New Quantum Algorithms for Computing Quantum Entropies and Distances
Qisheng Wang, Ji Guan, Junyi Liu, Zhicheng Zhang, Mingsheng Ying
TL;DR
This work develops a unified quantum framework that treats density operators as block-encodings and leverages quantum singular value transformation to compute a broad class of quantum entropies and distances. By extending block-encoding to general density operators and introducing primitives such as trace estimation, eigenvalue threshold projectors, and positive-power mappings, the authors achieve substantial speedups in the low-rank regime for von Neumann, Rényi, and Tsallis entropies, as well as for trace distance and fidelity, with complexities polynomial in rank $r$ and inverse error $1/\varepsilon$. They also establish lower bounds and hardness results (including QS ZK-based and DQC1-hardness) that delineate the limits of quantum advantage and highlight the nontrivial role of rank in complexity. The results offer practical quantum tools for analyzing quantum systems and channels, enabling efficient entropy and distance computations that were previously intractable for high-dimensional states.
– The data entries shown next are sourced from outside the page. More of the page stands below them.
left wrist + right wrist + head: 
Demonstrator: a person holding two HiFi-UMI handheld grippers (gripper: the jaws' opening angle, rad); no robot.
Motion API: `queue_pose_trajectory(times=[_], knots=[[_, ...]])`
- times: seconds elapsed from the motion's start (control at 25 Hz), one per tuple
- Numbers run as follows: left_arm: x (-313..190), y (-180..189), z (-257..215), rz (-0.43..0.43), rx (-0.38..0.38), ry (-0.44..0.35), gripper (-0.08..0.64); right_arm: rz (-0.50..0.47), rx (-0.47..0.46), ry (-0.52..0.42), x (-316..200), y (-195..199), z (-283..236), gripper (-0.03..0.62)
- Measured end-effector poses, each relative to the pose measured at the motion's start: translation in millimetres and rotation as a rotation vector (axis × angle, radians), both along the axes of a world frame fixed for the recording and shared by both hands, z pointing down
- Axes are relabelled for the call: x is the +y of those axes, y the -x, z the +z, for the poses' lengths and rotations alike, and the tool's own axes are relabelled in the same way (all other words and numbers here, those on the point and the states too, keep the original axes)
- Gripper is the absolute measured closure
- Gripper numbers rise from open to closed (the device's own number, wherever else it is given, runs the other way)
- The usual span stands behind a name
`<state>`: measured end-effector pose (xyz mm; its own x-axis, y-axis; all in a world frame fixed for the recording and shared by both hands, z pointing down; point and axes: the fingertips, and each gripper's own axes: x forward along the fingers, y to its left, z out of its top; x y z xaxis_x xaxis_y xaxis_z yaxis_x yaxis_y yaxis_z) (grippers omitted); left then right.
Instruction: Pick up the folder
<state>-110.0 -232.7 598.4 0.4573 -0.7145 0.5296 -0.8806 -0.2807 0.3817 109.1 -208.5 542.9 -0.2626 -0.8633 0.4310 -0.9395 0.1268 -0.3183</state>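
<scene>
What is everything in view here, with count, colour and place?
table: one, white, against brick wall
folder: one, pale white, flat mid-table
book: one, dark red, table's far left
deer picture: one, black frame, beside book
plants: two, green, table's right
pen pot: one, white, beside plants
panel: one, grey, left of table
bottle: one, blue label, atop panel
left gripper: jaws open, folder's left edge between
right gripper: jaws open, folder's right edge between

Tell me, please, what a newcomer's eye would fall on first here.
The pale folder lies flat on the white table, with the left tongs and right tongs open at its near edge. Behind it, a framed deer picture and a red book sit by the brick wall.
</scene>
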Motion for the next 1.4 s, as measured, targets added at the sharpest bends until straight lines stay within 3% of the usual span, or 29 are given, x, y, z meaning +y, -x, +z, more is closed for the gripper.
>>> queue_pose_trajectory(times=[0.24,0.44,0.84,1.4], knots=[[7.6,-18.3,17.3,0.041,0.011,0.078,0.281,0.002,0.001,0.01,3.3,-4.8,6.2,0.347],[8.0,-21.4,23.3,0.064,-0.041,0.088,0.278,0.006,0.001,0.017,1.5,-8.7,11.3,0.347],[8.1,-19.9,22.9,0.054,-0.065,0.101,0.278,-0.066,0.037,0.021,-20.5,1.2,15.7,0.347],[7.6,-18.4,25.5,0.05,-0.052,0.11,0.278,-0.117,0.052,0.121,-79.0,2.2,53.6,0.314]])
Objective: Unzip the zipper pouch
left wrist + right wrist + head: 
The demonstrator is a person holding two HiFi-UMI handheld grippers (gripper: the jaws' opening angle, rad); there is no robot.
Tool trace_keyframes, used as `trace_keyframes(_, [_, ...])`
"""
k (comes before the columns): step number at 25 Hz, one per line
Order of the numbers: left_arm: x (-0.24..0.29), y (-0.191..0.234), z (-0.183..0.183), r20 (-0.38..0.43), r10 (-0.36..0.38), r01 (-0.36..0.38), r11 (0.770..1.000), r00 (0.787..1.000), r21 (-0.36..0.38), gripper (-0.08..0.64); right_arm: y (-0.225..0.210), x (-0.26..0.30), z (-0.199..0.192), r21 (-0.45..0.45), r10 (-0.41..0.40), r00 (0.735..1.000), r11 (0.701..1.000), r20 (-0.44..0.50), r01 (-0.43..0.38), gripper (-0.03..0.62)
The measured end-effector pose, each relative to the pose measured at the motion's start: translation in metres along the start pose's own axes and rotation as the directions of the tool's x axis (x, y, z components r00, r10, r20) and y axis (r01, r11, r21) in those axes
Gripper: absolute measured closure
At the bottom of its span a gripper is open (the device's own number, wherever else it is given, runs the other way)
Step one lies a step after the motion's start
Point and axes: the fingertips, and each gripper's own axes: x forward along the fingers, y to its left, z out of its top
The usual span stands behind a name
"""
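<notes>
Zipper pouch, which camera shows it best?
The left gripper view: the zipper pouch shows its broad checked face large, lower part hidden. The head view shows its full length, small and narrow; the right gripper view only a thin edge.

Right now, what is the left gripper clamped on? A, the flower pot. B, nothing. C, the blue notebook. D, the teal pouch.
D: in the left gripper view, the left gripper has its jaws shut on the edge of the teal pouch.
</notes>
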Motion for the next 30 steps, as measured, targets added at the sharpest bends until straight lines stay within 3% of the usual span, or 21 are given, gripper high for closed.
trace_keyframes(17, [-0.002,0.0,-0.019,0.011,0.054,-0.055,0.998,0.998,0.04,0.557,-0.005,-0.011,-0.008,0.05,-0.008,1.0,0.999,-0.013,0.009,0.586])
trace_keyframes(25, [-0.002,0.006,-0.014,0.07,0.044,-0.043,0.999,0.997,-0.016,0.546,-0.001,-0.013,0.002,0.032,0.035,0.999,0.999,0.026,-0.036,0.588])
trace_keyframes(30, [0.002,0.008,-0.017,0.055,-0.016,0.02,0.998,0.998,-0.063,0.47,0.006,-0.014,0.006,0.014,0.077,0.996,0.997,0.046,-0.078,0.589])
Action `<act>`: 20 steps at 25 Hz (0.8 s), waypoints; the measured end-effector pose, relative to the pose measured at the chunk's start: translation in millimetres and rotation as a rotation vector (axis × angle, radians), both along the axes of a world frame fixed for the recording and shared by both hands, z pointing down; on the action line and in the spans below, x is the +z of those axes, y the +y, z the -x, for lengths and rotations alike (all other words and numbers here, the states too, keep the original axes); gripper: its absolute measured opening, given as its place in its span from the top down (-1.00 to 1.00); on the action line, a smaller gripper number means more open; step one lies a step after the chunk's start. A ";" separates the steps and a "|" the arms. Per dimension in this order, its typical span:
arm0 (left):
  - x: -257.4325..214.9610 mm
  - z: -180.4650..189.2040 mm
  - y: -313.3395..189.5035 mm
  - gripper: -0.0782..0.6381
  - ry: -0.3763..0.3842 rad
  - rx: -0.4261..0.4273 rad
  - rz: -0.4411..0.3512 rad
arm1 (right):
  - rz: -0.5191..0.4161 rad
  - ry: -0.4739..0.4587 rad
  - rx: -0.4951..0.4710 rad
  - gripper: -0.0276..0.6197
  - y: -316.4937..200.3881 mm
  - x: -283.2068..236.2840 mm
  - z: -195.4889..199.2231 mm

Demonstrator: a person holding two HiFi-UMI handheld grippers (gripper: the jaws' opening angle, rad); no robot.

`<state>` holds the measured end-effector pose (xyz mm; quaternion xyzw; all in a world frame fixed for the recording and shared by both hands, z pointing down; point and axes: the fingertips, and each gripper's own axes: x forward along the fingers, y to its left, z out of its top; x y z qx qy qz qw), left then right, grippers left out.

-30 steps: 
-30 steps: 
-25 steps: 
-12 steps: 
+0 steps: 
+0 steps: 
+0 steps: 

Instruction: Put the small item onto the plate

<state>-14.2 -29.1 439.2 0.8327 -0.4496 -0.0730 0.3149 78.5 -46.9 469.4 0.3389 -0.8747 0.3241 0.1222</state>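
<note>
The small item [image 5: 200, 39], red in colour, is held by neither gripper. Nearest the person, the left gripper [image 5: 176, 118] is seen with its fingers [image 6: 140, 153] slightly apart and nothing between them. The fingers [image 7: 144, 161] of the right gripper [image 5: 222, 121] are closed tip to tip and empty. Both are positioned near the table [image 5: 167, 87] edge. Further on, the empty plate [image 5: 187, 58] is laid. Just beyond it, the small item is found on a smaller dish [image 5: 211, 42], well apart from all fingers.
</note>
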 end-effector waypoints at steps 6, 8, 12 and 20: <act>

Overall, the paper advances a versatile, state-centric quantum algorithmic toolkit with potential impact on quantum information processing and verification tasks.
Abstract
We propose a series of quantum algorithms for computing a wide range of quantum entropies and distances, including the von Neumann entropy, quantum Rényi entropy, trace distance, and fidelity. The proposed algorithms significantly outperform the prior best (and even quantum) ones in the low-rank case, some of which achieve exponential speedups. In particular, for $N$-dimensional quantum states of rank $r$, our proposed quantum algorithms for computing the von Neumann entropy, trace distance and fidelity within additive error $\varepsilon$ have time complexity of $\tilde O(r/\varepsilon^2)$, $\tilde O(r^5/\varepsilon^6)$ and $\tilde O(r^{6.5}/\varepsilon^{7.5})$, respectively. By contrast, prior quantum algorithms for the von Neumann entropy and trace distance usually have time complexity $Ω(N)$, and the prior best one for fidelity has time complexity $\tilde O(r^{12.5}/\varepsilon^{13.5})$. The key idea of our quantum algorithms is to extend block-encoding from unitary operators in previous work to quantum states (i.e., density operators). It is realized by developing several convenient techniques to manipulate quantum states and extract information from them. The advantage of our techniques over the existing methods is that no restrictions on density operators are required; in sharp contrast, the previous methods usually require a lower bound on the minimal non-zero eigenvalue of density operators.